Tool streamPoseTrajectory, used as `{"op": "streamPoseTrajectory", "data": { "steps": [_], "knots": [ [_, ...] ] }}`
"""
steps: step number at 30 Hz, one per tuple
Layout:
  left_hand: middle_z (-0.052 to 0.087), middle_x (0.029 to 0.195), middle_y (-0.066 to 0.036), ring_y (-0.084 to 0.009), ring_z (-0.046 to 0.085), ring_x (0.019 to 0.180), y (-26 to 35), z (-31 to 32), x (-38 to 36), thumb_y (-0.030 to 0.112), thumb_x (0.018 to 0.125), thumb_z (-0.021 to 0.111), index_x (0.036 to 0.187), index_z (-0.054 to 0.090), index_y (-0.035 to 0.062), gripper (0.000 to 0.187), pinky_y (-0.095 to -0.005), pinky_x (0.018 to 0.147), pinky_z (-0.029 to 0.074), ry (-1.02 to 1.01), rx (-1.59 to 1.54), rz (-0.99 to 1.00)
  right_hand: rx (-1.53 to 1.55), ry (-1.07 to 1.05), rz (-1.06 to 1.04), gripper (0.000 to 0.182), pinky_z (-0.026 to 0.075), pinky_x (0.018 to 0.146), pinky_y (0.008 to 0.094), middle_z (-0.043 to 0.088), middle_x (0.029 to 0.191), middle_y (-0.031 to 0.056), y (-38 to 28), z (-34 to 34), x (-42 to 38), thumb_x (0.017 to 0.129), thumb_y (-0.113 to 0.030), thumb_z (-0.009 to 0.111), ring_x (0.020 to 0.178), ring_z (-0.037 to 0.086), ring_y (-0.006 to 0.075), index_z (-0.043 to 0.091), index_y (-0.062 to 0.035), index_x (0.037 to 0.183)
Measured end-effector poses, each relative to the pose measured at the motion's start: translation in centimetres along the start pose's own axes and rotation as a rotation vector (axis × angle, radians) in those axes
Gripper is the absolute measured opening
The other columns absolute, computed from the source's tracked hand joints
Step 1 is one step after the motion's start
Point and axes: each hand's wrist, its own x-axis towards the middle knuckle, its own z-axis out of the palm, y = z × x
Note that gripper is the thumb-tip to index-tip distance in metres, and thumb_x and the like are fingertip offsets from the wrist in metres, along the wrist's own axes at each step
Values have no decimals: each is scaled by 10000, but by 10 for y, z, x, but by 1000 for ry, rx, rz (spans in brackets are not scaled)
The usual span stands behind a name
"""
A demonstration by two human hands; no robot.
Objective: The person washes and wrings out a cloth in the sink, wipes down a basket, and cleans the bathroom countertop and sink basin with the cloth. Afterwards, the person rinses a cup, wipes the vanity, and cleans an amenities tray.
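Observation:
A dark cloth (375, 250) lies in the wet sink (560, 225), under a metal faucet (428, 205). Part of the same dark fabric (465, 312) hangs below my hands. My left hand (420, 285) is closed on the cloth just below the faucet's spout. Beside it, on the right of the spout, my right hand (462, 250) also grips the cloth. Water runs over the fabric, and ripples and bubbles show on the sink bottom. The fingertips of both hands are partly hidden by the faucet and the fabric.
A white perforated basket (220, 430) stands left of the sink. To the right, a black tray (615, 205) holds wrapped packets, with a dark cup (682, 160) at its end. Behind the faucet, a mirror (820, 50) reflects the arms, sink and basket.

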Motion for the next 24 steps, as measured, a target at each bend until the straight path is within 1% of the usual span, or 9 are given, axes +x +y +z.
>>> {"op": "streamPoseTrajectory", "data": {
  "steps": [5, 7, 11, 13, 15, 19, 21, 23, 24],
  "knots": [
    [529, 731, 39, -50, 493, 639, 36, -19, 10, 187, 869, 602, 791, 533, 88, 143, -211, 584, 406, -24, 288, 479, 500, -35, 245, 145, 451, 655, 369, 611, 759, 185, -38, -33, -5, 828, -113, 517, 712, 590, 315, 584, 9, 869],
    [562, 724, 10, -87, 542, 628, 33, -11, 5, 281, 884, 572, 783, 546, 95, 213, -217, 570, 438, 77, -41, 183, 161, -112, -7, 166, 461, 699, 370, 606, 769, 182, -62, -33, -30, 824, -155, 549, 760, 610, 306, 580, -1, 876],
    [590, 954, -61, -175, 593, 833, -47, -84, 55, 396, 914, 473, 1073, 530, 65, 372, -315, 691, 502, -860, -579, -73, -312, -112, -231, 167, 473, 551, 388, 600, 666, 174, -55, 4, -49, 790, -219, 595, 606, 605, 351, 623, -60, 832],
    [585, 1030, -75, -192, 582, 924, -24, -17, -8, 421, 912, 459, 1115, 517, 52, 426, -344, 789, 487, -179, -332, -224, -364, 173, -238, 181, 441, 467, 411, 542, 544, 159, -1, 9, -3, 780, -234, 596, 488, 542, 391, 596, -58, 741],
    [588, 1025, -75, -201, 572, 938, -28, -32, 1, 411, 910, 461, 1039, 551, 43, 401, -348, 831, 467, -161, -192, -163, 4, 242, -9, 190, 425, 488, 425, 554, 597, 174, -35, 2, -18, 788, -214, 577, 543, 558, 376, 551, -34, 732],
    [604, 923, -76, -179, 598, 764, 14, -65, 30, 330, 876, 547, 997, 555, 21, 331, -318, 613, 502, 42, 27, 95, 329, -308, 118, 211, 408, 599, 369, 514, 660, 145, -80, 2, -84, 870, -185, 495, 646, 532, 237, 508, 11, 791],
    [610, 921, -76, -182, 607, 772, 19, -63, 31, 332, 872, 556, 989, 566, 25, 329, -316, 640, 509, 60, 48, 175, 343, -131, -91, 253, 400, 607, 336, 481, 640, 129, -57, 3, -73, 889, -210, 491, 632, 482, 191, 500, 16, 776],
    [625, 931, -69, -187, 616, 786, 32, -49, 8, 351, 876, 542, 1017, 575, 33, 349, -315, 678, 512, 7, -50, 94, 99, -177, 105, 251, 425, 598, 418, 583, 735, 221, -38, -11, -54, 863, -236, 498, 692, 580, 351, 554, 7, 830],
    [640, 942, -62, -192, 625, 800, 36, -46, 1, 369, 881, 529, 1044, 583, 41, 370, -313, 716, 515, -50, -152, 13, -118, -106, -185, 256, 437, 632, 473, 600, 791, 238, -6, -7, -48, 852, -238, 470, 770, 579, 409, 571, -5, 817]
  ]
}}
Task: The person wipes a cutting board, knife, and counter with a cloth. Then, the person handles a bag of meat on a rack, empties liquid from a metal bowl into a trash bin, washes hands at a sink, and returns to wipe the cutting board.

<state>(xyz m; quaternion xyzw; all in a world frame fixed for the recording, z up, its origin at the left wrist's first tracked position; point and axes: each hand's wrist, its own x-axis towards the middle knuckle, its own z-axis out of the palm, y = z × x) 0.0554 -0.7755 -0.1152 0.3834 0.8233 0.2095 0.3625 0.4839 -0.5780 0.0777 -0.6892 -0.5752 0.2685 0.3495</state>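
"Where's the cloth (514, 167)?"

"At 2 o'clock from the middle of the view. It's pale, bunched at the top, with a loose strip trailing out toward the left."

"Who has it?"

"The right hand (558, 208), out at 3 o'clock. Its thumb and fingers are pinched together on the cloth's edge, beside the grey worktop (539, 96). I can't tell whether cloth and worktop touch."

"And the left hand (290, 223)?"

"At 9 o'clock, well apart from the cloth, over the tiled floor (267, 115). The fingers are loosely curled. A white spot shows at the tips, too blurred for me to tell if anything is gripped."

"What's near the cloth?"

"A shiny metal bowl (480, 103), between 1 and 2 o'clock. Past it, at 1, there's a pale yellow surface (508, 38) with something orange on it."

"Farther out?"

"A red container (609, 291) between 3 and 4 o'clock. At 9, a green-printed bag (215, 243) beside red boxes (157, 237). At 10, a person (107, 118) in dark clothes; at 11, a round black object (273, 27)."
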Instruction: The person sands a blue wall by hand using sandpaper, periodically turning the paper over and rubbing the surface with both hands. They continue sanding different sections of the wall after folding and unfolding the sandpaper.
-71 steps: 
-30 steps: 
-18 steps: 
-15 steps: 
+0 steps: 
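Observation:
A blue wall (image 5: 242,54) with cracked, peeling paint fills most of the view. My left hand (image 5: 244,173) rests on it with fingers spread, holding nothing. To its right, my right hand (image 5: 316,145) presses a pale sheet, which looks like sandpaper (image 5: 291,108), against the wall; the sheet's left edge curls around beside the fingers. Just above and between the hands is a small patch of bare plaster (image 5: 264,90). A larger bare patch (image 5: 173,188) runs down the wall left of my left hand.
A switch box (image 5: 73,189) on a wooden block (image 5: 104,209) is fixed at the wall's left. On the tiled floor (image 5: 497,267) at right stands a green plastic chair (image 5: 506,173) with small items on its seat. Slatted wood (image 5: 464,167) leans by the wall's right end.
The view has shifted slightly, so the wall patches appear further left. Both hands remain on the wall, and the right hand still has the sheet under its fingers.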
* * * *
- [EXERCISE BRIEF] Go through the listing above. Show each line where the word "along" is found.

- [YOUR RESPONSE]
Measured end-effector poses, each relative to the pose measured at the motion's start: translation in centimetres along the start pose's own axes and rotation as a rotation vector (axis × angle, radians) in those axes
Note that gripper is the thumb-tip to index-tip distance in metres, and thumb_x and the like are fingertip offsets from the wrist in metres, along the wrist's own axes at each step

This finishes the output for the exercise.